● **Aim of the exercise**
Give every line of the data again, exactly as it is written.

● **Data shown**
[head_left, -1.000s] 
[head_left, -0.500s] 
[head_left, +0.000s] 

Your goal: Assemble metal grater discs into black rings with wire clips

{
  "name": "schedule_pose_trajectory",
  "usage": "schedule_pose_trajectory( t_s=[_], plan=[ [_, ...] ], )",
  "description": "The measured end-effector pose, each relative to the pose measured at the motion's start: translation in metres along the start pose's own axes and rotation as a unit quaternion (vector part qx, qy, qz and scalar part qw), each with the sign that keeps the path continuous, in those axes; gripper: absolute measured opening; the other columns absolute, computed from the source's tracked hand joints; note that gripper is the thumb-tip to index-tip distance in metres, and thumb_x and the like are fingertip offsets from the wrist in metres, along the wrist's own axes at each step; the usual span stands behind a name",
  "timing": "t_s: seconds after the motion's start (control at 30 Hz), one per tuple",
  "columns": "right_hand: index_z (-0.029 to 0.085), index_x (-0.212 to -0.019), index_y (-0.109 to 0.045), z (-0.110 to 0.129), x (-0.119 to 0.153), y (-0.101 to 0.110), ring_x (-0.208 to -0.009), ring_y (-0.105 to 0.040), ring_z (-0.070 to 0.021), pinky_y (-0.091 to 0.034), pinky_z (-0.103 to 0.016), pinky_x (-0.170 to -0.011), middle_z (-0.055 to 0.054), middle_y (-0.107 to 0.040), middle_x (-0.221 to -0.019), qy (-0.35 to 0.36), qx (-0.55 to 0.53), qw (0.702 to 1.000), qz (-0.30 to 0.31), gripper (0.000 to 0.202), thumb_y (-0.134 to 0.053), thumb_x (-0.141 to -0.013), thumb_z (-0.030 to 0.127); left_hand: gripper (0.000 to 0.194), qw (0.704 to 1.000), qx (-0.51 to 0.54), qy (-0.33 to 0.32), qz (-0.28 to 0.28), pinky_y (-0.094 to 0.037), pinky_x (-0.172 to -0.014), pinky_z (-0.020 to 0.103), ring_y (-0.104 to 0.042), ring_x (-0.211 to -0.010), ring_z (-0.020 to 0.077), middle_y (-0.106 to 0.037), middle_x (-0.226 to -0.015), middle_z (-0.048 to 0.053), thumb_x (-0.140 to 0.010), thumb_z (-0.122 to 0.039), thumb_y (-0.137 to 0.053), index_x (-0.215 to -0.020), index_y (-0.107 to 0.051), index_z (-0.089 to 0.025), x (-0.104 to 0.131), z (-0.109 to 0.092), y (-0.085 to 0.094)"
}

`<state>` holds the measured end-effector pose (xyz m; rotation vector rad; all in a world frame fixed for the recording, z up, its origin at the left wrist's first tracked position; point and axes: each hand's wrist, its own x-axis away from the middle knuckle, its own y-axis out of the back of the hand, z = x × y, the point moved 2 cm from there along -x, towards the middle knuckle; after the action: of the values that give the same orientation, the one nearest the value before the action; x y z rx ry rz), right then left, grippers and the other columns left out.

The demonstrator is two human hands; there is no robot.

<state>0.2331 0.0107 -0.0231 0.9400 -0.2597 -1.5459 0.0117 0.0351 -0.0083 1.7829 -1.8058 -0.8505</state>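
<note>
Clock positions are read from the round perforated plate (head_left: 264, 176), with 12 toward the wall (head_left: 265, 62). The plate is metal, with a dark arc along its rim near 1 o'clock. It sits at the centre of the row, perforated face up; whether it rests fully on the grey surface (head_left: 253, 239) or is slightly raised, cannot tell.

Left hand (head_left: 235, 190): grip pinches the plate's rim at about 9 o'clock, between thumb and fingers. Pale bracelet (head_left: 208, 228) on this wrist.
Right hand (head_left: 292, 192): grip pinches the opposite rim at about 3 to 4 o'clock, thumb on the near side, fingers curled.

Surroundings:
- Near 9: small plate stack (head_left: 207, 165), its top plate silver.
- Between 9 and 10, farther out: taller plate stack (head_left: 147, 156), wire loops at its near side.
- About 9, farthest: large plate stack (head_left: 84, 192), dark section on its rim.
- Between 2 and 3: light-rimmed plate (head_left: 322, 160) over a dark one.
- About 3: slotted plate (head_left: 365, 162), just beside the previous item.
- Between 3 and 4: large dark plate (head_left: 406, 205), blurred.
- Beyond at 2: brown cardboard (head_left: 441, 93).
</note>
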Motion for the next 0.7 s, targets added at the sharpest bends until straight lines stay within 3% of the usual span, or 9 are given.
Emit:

● **Answer area**
[head_left, -1.000s] 
[head_left, -0.500s] 
[head_left, +0.000s] 

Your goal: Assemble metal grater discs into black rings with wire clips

{
  "name": "schedule_pose_trajectory",
  "usage": "schedule_pose_trajectory( t_s=[_], plan=[ [_, ...] ], )",
  "description": "The measured end-effector pose, each relative to the pose measured at the motion's start: translation in metres along the start pose's own axes and rotation as a unit quaternion (vector part qx, qy, qz and scalar part qw), each with the sign that keeps the path continuous, in those axes; gripper: absolute measured opening; the other columns absolute, computed from the source's tracked hand joints; note that gripper is the thumb-tip to index-tip distance in metres, and thumb_x and the like are fingertip offsets from the wrist in metres, along the wrist's own axes at each step; the usual span stands behind a name",
  "timing": "t_s: seconds after the motion's start (control at 30 Hz), one per tuple",
  "columns": "right_hand: index_z (-0.029 to 0.085), index_x (-0.212 to -0.019), index_y (-0.109 to 0.045), z (-0.110 to 0.129), x (-0.119 to 0.153), y (-0.101 to 0.110), ring_x (-0.208 to -0.009), ring_y (-0.105 to 0.040), ring_z (-0.070 to 0.021), pinky_y (-0.091 to 0.034), pinky_z (-0.103 to 0.016), pinky_x (-0.170 to -0.011), middle_z (-0.055 to 0.054), middle_y (-0.107 to 0.040), middle_x (-0.221 to -0.019), qy (-0.35 to 0.36), qx (-0.55 to 0.53), qw (0.702 to 1.000), qz (-0.30 to 0.31), gripper (0.000 to 0.202), thumb_y (-0.134 to 0.053), thumb_x (-0.141 to -0.013), thumb_z (-0.030 to 0.127); left_hand: gripper (0.000 to 0.194), qw (0.704 to 1.000), qx (-0.51 to 0.54), qy (-0.33 to 0.32), qz (-0.28 to 0.28), pinky_y (-0.094 to 0.037), pinky_x (-0.172 to -0.014), pinky_z (-0.020 to 0.103), ring_y (-0.104 to 0.042), ring_x (-0.211 to -0.010), ring_z (-0.020 to 0.077), middle_y (-0.106 to 0.037), middle_x (-0.226 to -0.015), middle_z (-0.048 to 0.053), thumb_x (-0.140 to 0.010), thumb_z (-0.122 to 0.039), thumb_y (-0.137 to 0.053), index_x (-0.215 to -0.020), index_y (-0.107 to 0.051), index_z (-0.089 to 0.025), x (-0.104 to 0.131), z (-0.109 to 0.092), y (-0.085 to 0.094)"
}

`<state>` holds the measured end-effector pose (xyz m; rotation vector rad; all in a world frame fixed for the recording, z up, its origin at the left wrist's first tracked position; point and axes: each hand's wrist, its own x-axis away from the middle knuckle, its own y-axis out of the back of the hand, z = x × y, the point moved 2 cm from there along -x, towards the middle knuckle; after the action: of the values that give the same orientation, the one nearest the value before the action; x y z rx ry rz), right then left, grippers and the other columns left out.

The demonstrator is two human hands; there is no robot.

<state>0.2331 0.0107 -0.0231 0.9400 -0.2597 -1.5459 0.0117 0.0351 -0.0083 1.7829 -1.8058 -0.8505</state>
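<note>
Clock positions are read from the round perforated plate (head_left: 264, 176), with 12 toward the wall (head_left: 265, 62). The plate is metal, with a dark arc along its rim near 1 o'clock. It sits at the centre of the row, perforated face up; whether it rests fully on the grey surface (head_left: 253, 239) or is slightly raised, cannot tell.

Left hand (head_left: 235, 190): grip pinches the plate's rim at about 9 o'clock, between thumb and fingers. Pale bracelet (head_left: 208, 228) on this wrist.
Right hand (head_left: 292, 192): grip pinches the opposite rim at about 3 to 4 o'clock, thumb on the near side, fingers curled.

Surroundings:
- Near 9: small plate stack (head_left: 207, 165), its top plate silver.
- Between 9 and 10, farther out: taller plate stack (head_left: 147, 156), wire loops at its near side.
- About 9, farthest: large plate stack (head_left: 84, 192), dark section on its rim.
- Between 2 and 3: light-rimmed plate (head_left: 322, 160) over a dark one.
- About 3: slotted plate (head_left: 365, 162), just beside the previous item.
- Between 3 and 4: large dark plate (head_left: 406, 205), blurred.
- Beyond at 2: brown cardboard (head_left: 441, 93).
</note>
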Motion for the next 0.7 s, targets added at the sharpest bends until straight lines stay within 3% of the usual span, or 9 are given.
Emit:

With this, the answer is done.